• _Input data_:
....
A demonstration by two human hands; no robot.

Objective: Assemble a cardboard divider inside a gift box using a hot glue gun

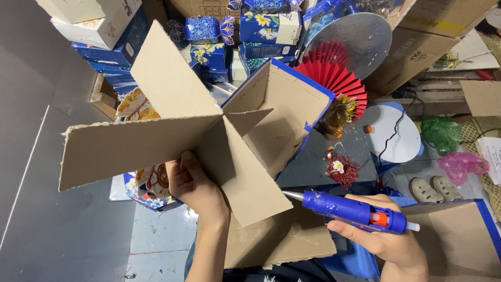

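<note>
Holding the cardboard box [209, 141] up from below, the left hand [193, 185] grips it tight; the right hand [383, 235] clutches the glue gun [352, 209], lying sideways, tip pointing left, just beside a flap.

The left hand [194, 185] grips a cross-shaped cardboard divider [209, 136] from below and holds it up in the middle. To the right, the right hand [383, 232] is closed around a blue glue gun [355, 210], with its metal tip touching the divider's near edge. Far behind stand blue patterned boxes [261, 31] and a red paper fan [336, 78].
</note>
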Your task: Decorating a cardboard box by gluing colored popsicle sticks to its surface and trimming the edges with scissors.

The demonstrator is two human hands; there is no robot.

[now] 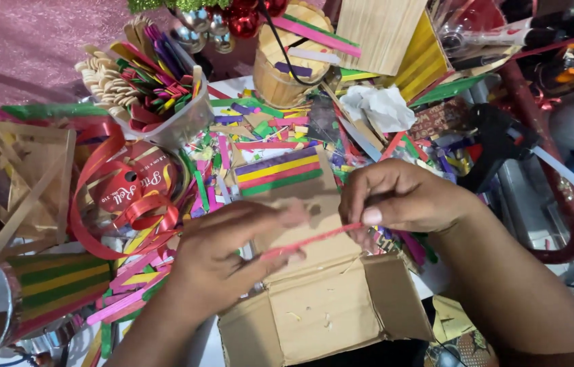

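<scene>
Big cluttered craft table (246,85), w/ a pink glittery cloth (22,41) at the back left. Front centre sits an open cardboard box (321,312), flaps spread, bare inside apart from a few scraps. Far left, a wooden stick-built frame (15,183), unpainted, w/ diagonal braces. Below it a striped stick cup (56,289) in red, green & yellow, lying on its side. Next to the frame, a spool of red ribbon (131,194) w/ loops spilling loose. Behind that, a clear plastic tub (165,109) crammed w/ coloured craft sticks & small wooden spoons. Back centre, a small wooden barrel (280,78) holding more sticks; right of it a crumpled white paper (379,105) & a black glue gun (497,139). Loose coloured sticks are scattered all over the middle.

Just beyond the hands, a cardboard piece (283,180) carries four glued stripes: purple, yellow, red, green.

Both hands are over the box's far edge. The left hand (222,255) is curled, thumb & fingers pinched closed on the lower-left end of a thin pink stick (314,238). The right hand (399,200) is curled too, thumb & forefinger nipped onto the stick's upper-right end. So the stick runs slanted btwn the two hands, held clear above the cardboard, approx centre of view. Hands slightly blurred, so finer finger detail I can't make out.
</scene>
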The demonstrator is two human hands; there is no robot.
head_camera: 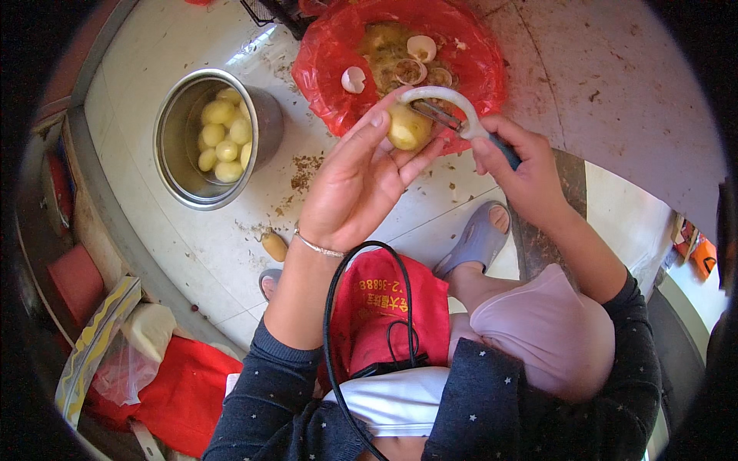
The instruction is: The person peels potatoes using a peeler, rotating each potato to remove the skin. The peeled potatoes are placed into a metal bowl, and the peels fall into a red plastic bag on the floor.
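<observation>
My left hand is palm up and holds a peeled potato between the thumb and fingers. In my right hand is a Y-shaped peeler with a white curved head and a dark handle. Its metal blade rests against or just over the upper side of the potato. Below both hands, a red plastic bag lines a bin holding wet scraps and broken eggshells. To the left a steel pot stands on the floor with several peeled potatoes in it.
An unpeeled potato lies on the tiled floor near my foot, among scattered peel bits. A table reaches in from the upper right. A red cloth and a black cord hang before me. Bags are at lower left.
</observation>
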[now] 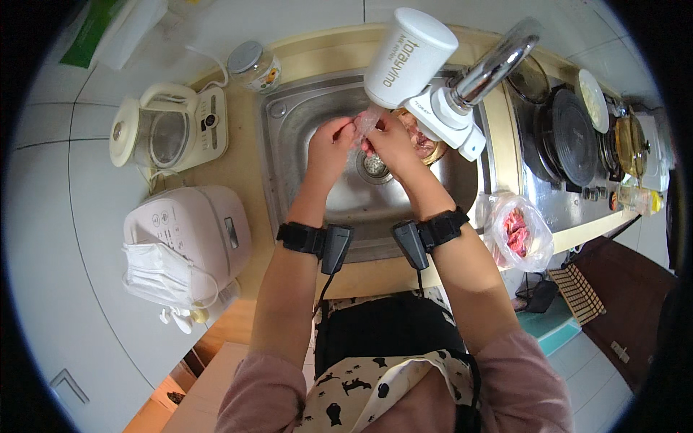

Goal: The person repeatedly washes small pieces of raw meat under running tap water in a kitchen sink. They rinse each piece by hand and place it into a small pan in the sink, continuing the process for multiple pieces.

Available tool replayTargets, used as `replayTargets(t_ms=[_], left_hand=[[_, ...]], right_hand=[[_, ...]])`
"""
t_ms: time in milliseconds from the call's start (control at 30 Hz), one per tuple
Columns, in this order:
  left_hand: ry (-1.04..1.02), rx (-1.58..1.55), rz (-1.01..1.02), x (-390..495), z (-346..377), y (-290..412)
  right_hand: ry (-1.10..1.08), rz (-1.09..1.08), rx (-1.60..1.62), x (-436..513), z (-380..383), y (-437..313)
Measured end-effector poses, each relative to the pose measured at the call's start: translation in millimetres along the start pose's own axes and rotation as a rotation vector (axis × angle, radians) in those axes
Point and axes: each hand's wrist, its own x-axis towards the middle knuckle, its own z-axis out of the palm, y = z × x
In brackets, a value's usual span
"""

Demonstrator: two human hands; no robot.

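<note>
Both my hands are together over the stainless steel sink point(352, 203), under the stream of water point(370, 120) from the white faucet-mounted water filter point(410, 57). My left hand point(330, 146) and my right hand point(391, 142) have their fingers curled around a small reddish piece, perhaps meat, mostly hidden by the fingers and water. Behind my right hand, a bowl of raw meat pieces point(421, 138) stands in the sink, partly covered by the filter. The drain strainer point(374, 165) lies just below my hands. A plastic bag with raw red meat point(517, 233) rests on the counter to the right.
Left of the sink stand a glass kettle on its base point(168, 130), a lidded glass jar point(254, 67) and a pale rice cooker point(184, 233) with a white face mask point(162, 273) on it. On the right are a black pan point(575, 138), a white plate point(592, 101) and an amber glass pot point(631, 143).
</note>
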Motion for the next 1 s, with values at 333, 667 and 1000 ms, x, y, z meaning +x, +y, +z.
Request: replayTargets(t_ms=[333,667,1000], left_hand=[[-0.314,0.007,-0.212,4,-1,42],[-0.381,0.824,-0.101,-9,-20,-36],[-0.311,0.143,-0.173,4,115,-35]], right_hand=[[0.019,0.103,0.083,-48,-26,-15],[0.156,-0.364,-1.011,-117,-52,8],[0.448,-0.081,-1.041,-249,-204,-41]])
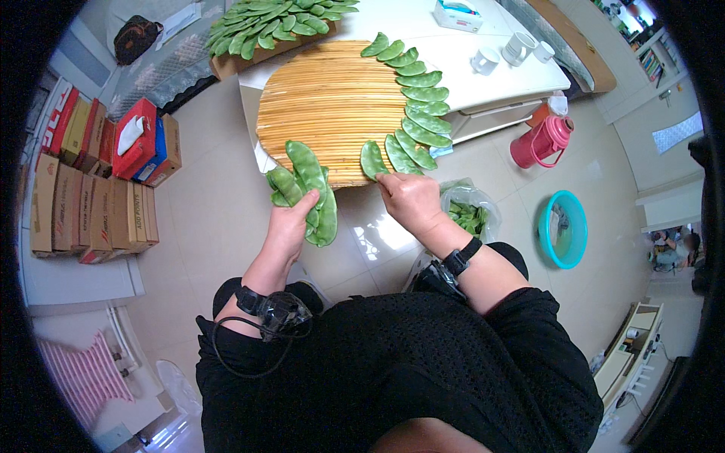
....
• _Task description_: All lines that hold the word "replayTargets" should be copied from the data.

• _Response to this task_:
Available tool replayTargets, used as `replayTargets(t_ms=[_], left_hand=[[_, ...]], right_hand=[[_, ...]])`
Request: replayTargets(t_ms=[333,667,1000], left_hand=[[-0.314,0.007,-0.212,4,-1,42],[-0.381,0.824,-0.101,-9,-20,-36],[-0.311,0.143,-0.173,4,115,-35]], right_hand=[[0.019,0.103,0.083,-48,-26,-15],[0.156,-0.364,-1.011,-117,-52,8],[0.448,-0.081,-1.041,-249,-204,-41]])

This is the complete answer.